Kwasi Millah of Dompofie sits under the shade of a tree while processing calabash (gourd) bowls (chrԑgbͻͻ in Nafaanra). The interior is scraped clean and the calabash set aside to dry. While some are kept for household use, many are sold at market. Once dried, the calabash bowls are durable utensils used for cooking, bathing, and other household tasks. Dompofie, June, 1995.
The glass beads considered sacred and used in the puberty (Manaa Ndiom) and marriage (Bijam) rites of Nafana women are stored within a calabash bowl, its lid lying next to it. Most of the beads are imported varieties typical of those that circulated in the Atlantic trade period. On top of two other lidded calabash bowls rests a pair of iron manacles or shackles which are included among ritual paraphernalia. Ahenkro, July 1995.

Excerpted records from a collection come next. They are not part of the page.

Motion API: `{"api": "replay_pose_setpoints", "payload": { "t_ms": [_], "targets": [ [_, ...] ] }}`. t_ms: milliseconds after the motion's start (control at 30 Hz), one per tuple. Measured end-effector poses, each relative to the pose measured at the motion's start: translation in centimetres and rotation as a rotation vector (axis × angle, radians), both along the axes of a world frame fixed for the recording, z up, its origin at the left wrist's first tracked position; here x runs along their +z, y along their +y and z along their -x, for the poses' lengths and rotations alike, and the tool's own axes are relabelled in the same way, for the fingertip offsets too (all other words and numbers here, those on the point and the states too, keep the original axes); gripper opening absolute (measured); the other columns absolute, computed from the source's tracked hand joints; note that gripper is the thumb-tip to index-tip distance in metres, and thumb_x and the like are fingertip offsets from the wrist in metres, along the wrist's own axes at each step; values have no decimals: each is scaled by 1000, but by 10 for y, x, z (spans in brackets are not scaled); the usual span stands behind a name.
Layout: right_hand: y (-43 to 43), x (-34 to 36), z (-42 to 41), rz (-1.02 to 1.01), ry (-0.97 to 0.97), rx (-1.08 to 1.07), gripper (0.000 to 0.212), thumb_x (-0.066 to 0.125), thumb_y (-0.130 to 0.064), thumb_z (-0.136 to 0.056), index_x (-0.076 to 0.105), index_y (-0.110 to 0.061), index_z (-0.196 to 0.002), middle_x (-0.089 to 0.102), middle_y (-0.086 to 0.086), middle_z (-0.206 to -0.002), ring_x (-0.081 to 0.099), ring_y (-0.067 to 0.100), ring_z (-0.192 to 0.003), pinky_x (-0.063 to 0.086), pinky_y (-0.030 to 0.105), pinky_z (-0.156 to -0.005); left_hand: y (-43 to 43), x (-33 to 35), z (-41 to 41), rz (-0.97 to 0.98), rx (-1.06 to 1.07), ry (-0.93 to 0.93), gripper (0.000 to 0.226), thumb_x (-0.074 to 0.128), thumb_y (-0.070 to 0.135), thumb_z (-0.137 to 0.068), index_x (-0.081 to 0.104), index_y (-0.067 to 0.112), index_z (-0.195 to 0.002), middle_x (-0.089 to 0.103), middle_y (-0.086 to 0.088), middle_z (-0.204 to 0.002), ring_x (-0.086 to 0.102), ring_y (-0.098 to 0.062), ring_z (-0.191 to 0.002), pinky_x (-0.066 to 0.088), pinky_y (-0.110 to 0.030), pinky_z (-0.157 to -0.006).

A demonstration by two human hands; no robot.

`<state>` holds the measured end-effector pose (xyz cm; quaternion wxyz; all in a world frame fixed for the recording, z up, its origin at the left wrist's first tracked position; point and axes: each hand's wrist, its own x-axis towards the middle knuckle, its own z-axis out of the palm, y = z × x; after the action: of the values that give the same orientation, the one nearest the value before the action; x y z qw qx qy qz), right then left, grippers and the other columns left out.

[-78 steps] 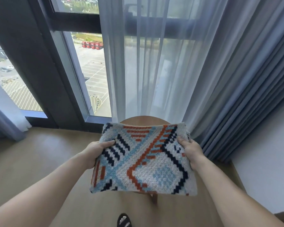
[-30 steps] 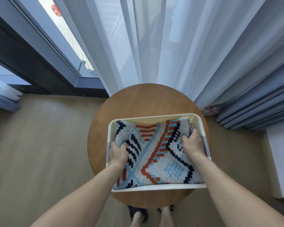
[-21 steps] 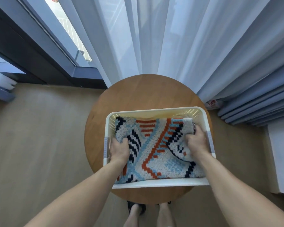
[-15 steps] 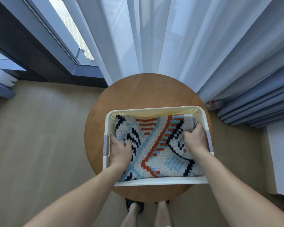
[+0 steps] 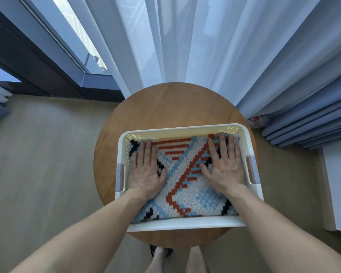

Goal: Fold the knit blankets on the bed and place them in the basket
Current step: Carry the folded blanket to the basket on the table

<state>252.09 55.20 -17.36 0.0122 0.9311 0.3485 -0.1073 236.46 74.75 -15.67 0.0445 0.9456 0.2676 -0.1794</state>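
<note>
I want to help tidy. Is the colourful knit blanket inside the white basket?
Inside. The patterned knit blanket lies folded in the white plastic basket, below its rim; left hand and right hand press on it.

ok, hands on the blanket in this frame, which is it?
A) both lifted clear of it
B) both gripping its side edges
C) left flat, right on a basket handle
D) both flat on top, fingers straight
D: the left hand and right hand lie palm down with straight fingers on the folded blanket, which sits inside the basket.
</note>
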Motion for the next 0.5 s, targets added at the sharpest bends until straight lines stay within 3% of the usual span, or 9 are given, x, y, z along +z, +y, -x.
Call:
{"api": "replay_pose_setpoints", "payload": {
  "t_ms": [167,333,500],
  "targets": [
    [0,-19,-5,-4,64,-19,89,25,-70,-88,-6,-23,-156,-22,14,-160,-23,29,-147,-5,44,-120,-3,-32,14,-8,35,-51,85,12,65,-90,-14,11,-151,-24,-13,-159,-27,-27,-145,-10,-48,-118],
    [0,-38,-2,-57,54,-11,89,31,-66,-89,-5,-21,-156,-18,17,-161,-16,32,-149,-5,43,-120,-5,-54,17,-17,42,-95,82,23,60,-91,6,10,-154,-3,-15,-162,-8,-30,-150,-2,-49,-119],
    [0,-32,-3,-33,91,6,88,30,-67,-90,-6,-21,-156,-21,17,-161,-20,32,-148,-8,42,-120,-2,-45,15,44,18,-105,84,26,60,-90,7,11,-155,-4,-15,-162,-9,-31,-149,-2,-50,-118]
  ]
}}
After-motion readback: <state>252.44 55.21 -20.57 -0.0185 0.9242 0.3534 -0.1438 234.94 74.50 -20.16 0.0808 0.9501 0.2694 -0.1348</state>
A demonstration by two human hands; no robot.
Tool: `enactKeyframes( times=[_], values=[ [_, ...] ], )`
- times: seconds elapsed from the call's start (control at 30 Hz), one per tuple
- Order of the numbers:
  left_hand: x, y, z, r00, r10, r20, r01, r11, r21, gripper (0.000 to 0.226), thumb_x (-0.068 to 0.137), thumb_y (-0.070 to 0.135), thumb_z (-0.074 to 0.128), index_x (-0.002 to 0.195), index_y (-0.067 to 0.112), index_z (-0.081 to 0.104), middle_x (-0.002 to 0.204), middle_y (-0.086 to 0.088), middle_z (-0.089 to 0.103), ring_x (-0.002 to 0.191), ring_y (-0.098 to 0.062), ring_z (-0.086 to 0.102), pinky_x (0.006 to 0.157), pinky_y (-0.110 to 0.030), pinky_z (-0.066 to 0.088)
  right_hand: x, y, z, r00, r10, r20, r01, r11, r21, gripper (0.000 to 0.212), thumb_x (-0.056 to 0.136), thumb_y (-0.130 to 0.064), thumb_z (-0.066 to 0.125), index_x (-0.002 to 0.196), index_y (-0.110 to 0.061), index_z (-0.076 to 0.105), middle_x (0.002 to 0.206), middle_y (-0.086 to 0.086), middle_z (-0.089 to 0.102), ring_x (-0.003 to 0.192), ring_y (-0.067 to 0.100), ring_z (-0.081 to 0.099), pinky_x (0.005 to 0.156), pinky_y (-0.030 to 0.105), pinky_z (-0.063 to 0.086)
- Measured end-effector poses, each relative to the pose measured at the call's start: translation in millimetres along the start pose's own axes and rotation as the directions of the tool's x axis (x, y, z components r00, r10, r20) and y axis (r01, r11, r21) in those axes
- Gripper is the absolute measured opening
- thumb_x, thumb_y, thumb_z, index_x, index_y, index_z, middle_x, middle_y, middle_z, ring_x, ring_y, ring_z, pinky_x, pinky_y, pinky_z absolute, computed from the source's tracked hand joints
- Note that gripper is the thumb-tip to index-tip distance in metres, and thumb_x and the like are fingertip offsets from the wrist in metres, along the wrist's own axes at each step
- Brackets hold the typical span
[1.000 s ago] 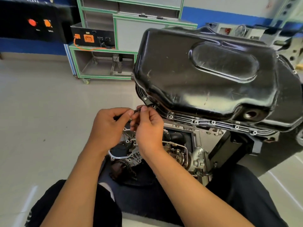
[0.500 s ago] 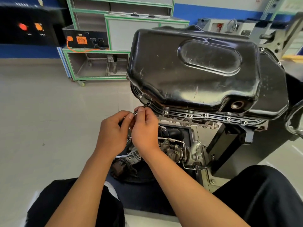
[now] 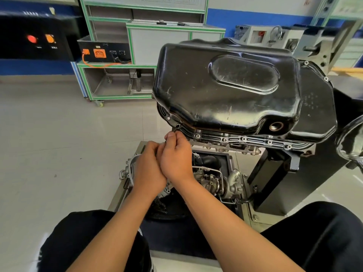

A cashew tree (Anacardium sp.) grows in an agricultural field planted (foreground) with calabash (Lagenaria siceraria). Sampson Attah stands near the tree. Calabash has long been grown as a cash crop for local and regional sale in the Banda area. When cashew trees were first planted in the area from the mid-1990s, they were grown singly or in small numbers. A growing shift to cashew farming in the area during the early 2000s was accompanied by the planting of large stands of cashew trees referred to locally as "plantations." Banda area, June, 1995.